• _Work request_:
Each line of the records that holds "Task" should be shown in full.

• _Records provided_:
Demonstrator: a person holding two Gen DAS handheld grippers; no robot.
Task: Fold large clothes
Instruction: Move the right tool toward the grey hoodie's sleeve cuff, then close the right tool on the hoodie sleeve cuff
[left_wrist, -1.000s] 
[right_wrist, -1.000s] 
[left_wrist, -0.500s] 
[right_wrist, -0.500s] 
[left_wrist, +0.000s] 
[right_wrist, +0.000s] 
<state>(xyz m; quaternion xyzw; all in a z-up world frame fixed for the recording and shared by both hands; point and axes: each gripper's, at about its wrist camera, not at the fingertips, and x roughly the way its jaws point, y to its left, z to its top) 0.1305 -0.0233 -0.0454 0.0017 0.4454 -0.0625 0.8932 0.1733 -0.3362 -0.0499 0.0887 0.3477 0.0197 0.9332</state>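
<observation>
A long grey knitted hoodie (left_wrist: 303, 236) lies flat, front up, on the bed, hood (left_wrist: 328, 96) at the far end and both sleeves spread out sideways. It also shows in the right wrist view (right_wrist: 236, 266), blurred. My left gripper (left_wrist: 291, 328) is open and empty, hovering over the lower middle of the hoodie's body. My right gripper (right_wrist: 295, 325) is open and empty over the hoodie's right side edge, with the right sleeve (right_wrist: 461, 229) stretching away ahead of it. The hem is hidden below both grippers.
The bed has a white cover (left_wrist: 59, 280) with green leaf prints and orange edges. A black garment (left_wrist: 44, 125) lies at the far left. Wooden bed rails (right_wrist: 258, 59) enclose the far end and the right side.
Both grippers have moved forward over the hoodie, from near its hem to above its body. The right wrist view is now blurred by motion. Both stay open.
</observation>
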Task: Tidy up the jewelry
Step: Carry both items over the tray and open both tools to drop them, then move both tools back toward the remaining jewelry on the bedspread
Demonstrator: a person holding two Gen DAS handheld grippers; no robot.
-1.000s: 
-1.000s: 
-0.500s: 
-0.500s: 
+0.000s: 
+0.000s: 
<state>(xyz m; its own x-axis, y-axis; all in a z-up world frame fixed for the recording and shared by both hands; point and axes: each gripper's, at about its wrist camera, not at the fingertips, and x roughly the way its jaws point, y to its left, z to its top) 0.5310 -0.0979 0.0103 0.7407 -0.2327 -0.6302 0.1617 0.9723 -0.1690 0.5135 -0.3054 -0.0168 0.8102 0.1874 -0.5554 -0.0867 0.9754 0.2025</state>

• _Answer to this problem_:
Task: Fold large clothes
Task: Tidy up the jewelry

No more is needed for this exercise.